Wyeth isn't have great luck getting the FDA to approve its drugs for humans, but dogs are another matter. The agency is allowing a limited return of a reformulated version of ProHeart 6, a heartworm med for Fido that was yanked four years ago after being linked to an unusually high rate of deaths and serious side effects - lethargy, vomiting, seizures, difficulty walking, jaundice, bleeding disorders, allergies, and convulsions. With drugs like that, who needs disease?
The new version is an injectable and will be available on a restricted basis under a so-called 'risk minimization' program, in which vets must register and participate in an Internet training program. This is a first for a veterinary drug, says Bernadette Dunham, who heads the FDA’s Center for Veterinary Medicine, in a statement. “While we concur with the limited return of ProHeart 6 to the US market, we strongly encourage veterinarians and pet owners to report any possible adverse reactions.”
Wyeth has worked hard for this moment, but not without enduring a series of embarassments that also spoke poorly of the FDA. In 2003, an FDA vet named Victoria Hampshire began examining a growing number of adverse reactions to ProHeart 6, which was ultimately withdrawn based on her reports.

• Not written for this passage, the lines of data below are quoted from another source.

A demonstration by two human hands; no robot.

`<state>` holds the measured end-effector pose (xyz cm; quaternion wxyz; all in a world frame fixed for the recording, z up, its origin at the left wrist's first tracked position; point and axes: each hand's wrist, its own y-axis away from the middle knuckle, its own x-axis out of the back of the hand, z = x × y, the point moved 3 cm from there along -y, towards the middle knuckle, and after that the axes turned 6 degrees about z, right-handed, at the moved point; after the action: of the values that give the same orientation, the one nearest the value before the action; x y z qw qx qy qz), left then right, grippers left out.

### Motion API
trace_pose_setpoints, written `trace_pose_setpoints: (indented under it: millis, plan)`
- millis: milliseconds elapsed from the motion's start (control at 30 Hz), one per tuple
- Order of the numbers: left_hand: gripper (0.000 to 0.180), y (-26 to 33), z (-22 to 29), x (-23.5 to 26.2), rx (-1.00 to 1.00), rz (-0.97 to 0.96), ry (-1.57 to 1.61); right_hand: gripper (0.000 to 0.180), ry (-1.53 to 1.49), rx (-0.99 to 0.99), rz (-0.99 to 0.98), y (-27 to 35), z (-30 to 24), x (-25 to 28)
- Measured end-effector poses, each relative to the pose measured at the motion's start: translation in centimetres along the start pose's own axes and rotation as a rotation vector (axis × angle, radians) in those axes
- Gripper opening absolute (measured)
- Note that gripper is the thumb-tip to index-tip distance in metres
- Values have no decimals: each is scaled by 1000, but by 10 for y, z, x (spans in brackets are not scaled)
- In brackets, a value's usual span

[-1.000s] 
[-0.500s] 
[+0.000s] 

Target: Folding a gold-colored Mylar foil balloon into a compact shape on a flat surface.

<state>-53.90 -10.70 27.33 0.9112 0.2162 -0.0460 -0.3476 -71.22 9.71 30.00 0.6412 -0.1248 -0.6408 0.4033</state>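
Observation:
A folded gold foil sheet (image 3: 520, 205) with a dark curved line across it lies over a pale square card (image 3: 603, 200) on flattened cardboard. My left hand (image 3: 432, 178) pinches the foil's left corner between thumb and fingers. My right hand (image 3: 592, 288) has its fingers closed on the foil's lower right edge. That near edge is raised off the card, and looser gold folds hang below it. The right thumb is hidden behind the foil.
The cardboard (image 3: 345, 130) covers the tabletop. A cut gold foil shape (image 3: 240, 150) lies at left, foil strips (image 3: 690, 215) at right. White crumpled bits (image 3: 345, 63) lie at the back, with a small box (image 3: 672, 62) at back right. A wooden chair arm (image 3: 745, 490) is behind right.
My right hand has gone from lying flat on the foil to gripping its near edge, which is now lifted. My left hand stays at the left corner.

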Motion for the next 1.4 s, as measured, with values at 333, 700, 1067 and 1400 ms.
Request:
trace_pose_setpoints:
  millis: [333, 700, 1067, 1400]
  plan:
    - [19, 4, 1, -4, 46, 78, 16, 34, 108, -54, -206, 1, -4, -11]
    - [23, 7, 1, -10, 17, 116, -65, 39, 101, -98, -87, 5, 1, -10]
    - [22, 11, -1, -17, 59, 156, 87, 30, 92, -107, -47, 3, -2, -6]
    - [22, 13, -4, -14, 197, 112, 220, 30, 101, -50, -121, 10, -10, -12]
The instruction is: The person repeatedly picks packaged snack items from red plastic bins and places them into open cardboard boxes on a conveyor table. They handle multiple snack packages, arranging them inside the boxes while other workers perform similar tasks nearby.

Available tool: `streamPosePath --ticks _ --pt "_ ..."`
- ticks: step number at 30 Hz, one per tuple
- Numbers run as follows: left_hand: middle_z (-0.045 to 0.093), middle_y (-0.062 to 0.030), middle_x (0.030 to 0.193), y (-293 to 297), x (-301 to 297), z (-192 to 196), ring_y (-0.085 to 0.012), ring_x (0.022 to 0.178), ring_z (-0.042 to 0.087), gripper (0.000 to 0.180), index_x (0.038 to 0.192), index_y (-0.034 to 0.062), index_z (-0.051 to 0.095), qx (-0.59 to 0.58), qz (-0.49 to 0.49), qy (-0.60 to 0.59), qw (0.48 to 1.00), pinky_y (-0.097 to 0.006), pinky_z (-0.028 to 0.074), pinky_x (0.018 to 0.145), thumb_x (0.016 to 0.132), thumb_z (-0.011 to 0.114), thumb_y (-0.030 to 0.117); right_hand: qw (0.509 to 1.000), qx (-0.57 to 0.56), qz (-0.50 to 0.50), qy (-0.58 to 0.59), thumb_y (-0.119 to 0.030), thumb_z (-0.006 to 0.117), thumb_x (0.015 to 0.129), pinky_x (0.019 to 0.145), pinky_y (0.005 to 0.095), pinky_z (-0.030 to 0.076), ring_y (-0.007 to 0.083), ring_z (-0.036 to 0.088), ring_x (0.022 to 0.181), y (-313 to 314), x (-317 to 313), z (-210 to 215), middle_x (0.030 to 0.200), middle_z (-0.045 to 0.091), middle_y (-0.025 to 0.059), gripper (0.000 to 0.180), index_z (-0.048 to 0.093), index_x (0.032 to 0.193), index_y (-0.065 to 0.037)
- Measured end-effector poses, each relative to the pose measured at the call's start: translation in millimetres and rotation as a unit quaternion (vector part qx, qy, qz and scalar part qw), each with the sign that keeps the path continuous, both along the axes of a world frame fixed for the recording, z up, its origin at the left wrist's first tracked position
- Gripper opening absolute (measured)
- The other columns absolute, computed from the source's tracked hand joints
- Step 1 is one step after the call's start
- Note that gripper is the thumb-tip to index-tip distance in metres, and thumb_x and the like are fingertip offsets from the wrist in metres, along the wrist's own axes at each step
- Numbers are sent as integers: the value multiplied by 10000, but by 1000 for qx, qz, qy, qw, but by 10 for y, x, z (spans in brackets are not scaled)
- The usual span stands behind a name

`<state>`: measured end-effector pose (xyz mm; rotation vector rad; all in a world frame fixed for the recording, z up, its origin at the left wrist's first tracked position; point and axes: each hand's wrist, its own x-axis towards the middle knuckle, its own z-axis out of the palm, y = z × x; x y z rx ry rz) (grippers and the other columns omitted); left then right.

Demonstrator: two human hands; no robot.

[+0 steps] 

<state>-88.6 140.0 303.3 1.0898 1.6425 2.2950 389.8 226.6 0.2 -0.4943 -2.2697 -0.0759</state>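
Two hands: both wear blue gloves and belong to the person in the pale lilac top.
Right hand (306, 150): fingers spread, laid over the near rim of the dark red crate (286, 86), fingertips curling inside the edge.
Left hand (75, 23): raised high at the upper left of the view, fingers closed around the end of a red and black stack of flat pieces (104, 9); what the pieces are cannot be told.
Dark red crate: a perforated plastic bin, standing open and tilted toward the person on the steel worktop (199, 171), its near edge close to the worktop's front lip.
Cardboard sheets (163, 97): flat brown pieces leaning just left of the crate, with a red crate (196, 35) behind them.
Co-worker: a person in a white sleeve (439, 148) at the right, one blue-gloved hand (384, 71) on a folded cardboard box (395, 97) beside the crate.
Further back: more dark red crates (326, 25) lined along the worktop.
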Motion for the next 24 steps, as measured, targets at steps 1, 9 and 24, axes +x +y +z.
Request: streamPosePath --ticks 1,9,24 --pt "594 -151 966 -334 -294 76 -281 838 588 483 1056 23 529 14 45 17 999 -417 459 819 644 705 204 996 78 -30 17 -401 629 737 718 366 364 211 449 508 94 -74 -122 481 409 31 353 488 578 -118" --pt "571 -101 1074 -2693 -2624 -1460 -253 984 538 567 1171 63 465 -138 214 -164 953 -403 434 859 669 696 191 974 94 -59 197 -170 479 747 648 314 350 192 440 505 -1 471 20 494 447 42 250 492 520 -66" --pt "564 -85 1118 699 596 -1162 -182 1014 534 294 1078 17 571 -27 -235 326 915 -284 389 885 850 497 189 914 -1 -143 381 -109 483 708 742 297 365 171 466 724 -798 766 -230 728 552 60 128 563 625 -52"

But then, Wyeth launched a secret investigation into Hampshire; raised conflict-of-interest charges against her at the FDA; and implicitly threatened agency officials that further action would be pursued if Hampshire was allowed to remain in place. Among those involved in a failed effort to allow ProHeart 6 back on the market was former Wyeth ceo Bob Essner. Hampshire transferred to a different FDA job, but the episode was investigated and publicized by US Senator Chuck Grassley.
The FDA says the return of the infamous med is based on results of additional toxicological and pharmacologic studies by Wyeth's Fort Dodge Animal Health units, along with the "low adverse reaction frequency" in international markets.
After the 2004 withdrawal, the FDA says, Wyeth conducted additional tests showing residues of solvents used to make ProHeart 6 may cause allergic reactions. So Wyeth has improved manufacturing specs to decrease the residues, the FDA says, and has marketed the product in international markets, where few adverse events have been reported with the reformulated version.
UPDATE: Grassley, who is the ranking Republican on the Senate Finance Committee, today wrote a letter to the FDA seeking info about how the agency went about approving the new version of ProHeart 6. Among his concerns - whether Wyeth submitted studies that used guinea pigs. Here is his letter.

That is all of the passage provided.